A life without restraints
sounds so appealing. A life without
troubling guilt. A life where I can be
the person I want to be. A life free
from someone else passing judgment on me. A life without the spectre of consequences. The great problem with the cul de sac turned into by our culture is
that it works only if I am the only person on the planet. If another person living the same free life
makes choices that discomfit me or other people, who is anybody to judge? There is no moral ground on which to make such judgments. The gay couple who sues the Christian baker
for denying their request that she bake for their wedding reception even though
she feels it violates her sense of
morality is making just such a moral non
sequitor. Insisting that the members
of the wider culture accept one’s own choices without passing judgment while
refusing to extend the same acceptance to another minority for the choices she
is making is simply hypocrisy, and their subsequent media and legal actions are
harassment pure and simple. There is no
moral case to be made. It’s intimidation
by outrage and lawsuit, which is another way of saying these men are bullies.
The wind is whistling in
our ears as we experience our new found freedom from morality. We are reaping our elite’s carefully
cultivated garden of relativity. The 360
vistas of moral liberty are as stunning as we were told they would be.
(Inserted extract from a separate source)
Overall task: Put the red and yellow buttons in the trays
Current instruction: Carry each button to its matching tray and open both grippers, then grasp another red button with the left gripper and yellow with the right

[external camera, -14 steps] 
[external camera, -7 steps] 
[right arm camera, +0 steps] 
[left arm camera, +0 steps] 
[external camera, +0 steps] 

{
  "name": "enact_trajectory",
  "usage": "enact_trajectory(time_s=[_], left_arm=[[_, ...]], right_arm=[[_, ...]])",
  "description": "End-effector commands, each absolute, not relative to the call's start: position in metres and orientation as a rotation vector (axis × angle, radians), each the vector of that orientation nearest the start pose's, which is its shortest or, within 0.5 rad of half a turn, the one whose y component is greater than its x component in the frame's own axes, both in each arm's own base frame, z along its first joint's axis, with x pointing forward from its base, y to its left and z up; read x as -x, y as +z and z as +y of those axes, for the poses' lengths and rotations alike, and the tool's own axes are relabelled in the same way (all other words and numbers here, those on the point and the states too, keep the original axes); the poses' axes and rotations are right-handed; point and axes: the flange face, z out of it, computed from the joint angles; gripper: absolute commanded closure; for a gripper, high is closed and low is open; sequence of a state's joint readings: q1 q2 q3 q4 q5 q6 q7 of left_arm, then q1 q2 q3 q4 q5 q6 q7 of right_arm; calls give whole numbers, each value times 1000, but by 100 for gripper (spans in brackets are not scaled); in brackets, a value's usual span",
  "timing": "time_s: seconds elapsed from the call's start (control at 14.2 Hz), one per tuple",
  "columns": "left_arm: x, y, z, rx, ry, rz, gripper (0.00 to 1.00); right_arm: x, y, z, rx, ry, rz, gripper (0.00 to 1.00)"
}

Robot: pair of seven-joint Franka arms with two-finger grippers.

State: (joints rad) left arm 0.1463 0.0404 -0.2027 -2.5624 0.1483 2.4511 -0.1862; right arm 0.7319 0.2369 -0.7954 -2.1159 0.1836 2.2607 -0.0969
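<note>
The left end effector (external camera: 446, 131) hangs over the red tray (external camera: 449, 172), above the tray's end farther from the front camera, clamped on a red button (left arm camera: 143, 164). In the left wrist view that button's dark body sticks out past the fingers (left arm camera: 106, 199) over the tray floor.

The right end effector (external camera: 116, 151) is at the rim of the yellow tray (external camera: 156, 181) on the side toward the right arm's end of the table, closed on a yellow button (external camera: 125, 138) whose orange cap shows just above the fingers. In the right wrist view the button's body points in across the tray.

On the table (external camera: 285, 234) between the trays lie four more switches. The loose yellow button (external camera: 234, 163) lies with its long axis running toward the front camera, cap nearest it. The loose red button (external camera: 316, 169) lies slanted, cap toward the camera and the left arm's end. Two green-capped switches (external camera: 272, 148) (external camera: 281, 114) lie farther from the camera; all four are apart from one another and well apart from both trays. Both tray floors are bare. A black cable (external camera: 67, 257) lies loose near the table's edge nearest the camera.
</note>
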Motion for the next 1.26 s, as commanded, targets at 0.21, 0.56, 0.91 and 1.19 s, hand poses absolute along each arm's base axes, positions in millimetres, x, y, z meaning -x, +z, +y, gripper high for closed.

But nobody talked about the uprushing earth
in our late-night dorm room talks. Nor
does anybody seem to have any idea what to do about whatever unpleasant
consequences this might portend. Now
that they have what they think they want, ‘consequences’ are the last thing
anyone in this crowd wants to think about.
None of the media talking heads, none of the bloggers, none of the
article writers, none of the tweeters wants to dampen anyone’s enthusiasm for
the new day by forecasting anything but sunny springtime weather. Like modern day Marie Antoinettes, the new
lords of our American culture want desperately to have their cake and eat it too.
I wish I were just an
observer, watching as our culture leaps out of the plane and experiences the
inexorable reality of gravity, falling into the void of our new relativistic
presuppositions. But it’s my culture,
too, along with everyone else. Having
won the culture wars and vanquished the long-time Christian consensus that
defined our society for so long, our new masters are taking us all with
them. I just don’t think any of them
have thought through… the consequences.